Là, les « réformateurs » s’appuient sur plusieurs dogmes qui s’intègrent les uns aux autres comme dans des poupées russes. Sans être exhaustif, car nous connaissons pas toutes les sectes néolibérales avec leurs dogmes spécifiques. Mais la plupart officient avec les dogmes suivants :
- « Mon bon monsieur, ma bonne dame », il y a de plus en plus de retraités et de moins en moins d’actifs, il est donc nécessaire de « réformer » pour « sauver notre système de retraite par répartition »
Cet argument de la démographie plein de « bon sens » ne résiste pas à l’analyse. Il est équivalent à celui du paysan du Moyen Age qui s’il était assis sur une chaise toute la journée voyait le sol immobile et le soleil tourner autour de lui!

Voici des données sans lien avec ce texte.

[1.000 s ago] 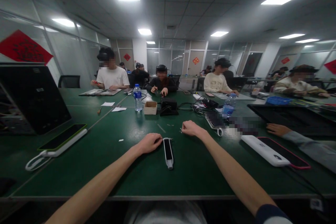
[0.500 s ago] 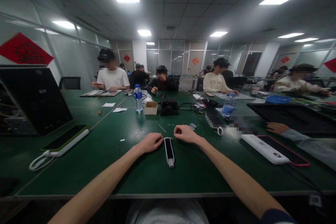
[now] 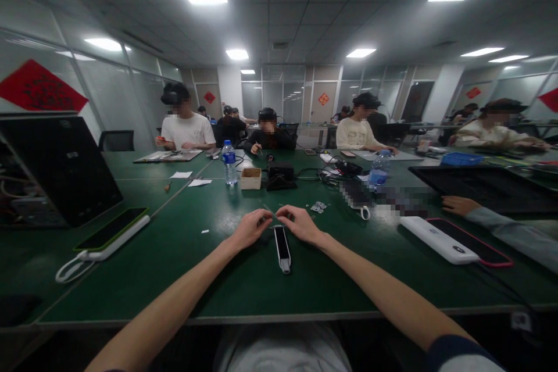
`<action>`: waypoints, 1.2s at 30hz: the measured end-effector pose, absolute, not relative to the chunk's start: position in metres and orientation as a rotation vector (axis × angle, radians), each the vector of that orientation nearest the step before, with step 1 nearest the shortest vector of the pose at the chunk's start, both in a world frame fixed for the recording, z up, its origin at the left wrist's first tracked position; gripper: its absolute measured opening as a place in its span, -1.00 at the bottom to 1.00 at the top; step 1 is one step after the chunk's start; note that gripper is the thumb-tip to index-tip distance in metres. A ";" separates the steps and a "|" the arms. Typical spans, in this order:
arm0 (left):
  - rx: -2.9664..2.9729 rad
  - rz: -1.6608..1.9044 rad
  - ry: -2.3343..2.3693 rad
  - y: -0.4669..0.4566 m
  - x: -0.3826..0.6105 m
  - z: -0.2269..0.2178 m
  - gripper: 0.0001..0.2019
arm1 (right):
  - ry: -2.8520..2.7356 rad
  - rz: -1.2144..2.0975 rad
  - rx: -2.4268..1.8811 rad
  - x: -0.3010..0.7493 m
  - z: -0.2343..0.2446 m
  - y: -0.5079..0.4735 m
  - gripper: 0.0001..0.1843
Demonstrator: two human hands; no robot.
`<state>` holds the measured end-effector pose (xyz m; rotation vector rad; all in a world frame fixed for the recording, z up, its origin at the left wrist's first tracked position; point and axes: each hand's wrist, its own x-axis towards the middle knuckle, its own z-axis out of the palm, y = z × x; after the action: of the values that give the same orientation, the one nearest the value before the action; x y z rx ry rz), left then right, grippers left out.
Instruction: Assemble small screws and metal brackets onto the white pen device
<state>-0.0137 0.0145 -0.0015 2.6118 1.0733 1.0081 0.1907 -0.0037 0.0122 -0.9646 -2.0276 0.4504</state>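
A slim white pen-shaped device (image 3: pixel 282 249) with a long black screen lies on the green table just below my hands, apart from them. My left hand (image 3: pixel 250 228) is raised slightly beyond its top end, thumb and fingers pinched together. Facing it, my right hand (image 3: pixel 300 224) is pinched too, its fingertips close to those of the left. A thin clear strip (image 3: pixel 269 209) shows by the fingertips; whether it lies on the table or is held, I cannot tell. Beyond my right hand lie several small grey pieces (image 3: pixel 318 207).
A small open box (image 3: pixel 251 179), a water bottle (image 3: pixel 229 163) and a black device (image 3: pixel 281 175) stand ahead. Phones with white power banks (image 3: pixel 440 241) lie at both sides. A co-worker's sleeved arm (image 3: pixel 514 235) rests at right. A computer case (image 3: pixel 61 168) stands left.
My hands have moved closer together and slightly away from me, past the top of the white device. The right hand shifted left. The device stays in place.
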 end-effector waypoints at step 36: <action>2.462 0.589 1.020 0.025 -0.039 0.008 -0.84 | -2.524 0.172 -1.146 0.226 0.017 0.011 -0.84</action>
<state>-0.0393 0.0249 0.0084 2.4624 1.0202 0.5890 0.2263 0.0109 0.0173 -1.1463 -2.5239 0.1719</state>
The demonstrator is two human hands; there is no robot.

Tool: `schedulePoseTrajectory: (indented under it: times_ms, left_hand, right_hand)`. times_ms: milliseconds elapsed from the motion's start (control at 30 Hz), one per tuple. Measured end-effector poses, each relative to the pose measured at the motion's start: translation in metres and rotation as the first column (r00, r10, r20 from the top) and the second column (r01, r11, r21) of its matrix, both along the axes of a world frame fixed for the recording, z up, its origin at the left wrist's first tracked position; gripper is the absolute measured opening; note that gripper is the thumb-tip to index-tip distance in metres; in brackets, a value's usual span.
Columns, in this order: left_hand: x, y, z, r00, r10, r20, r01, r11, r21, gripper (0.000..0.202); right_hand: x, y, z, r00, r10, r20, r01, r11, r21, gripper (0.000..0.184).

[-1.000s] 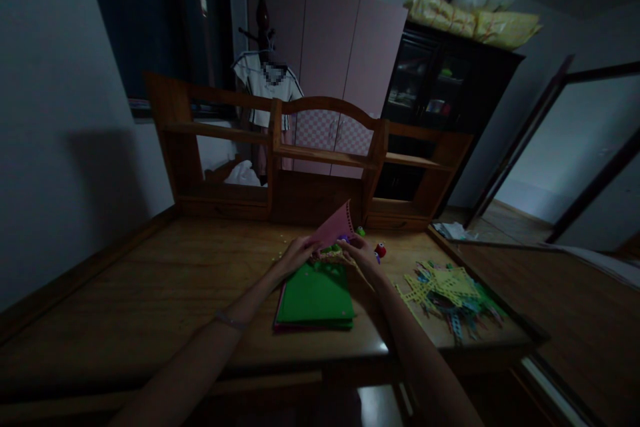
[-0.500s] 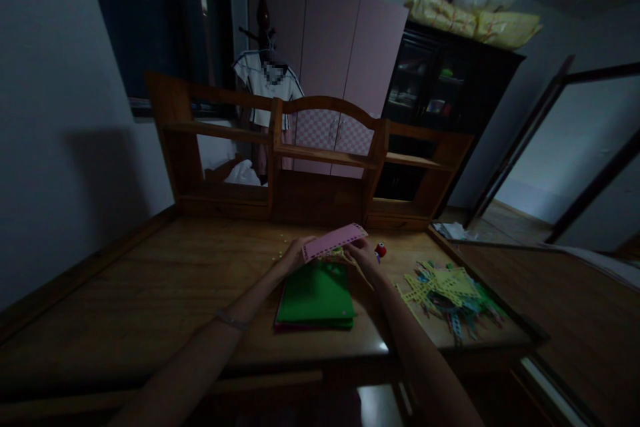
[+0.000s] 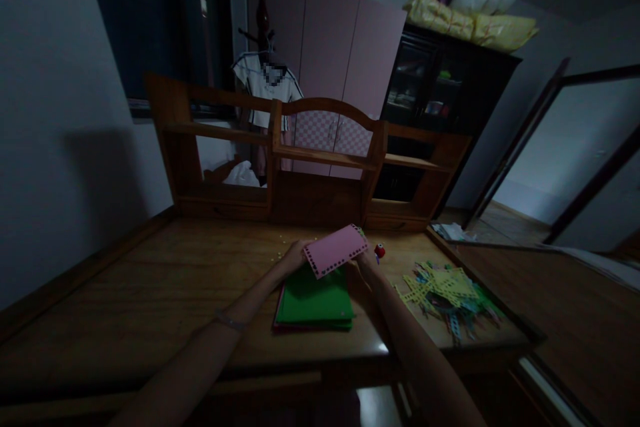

Et puis, c’est un argument qui rappelle les oiseaux de mauvaise augure d’après 1945 qui prévoyaient la famine par ce que la nouvelle société diminuait fortement le nombre de paysans avec un grand accroissement du nombre de bouches à nourrir. On sait aujourd’hui qu’avec 2,8% de paysans en France, on a pas de problème de nourriture car la production totale et la répartition de cette production est satisfaisante pour nourrir la population. Je ne parle là que de l’aspect quantitatif et pas qualitatif dans une simplification nécessaire au raisonnement quantitatif des oiseaux de mauvais augure. Je conviens bien sûr que ce point qui est un autre problème important à prendre en compte dans un autre article.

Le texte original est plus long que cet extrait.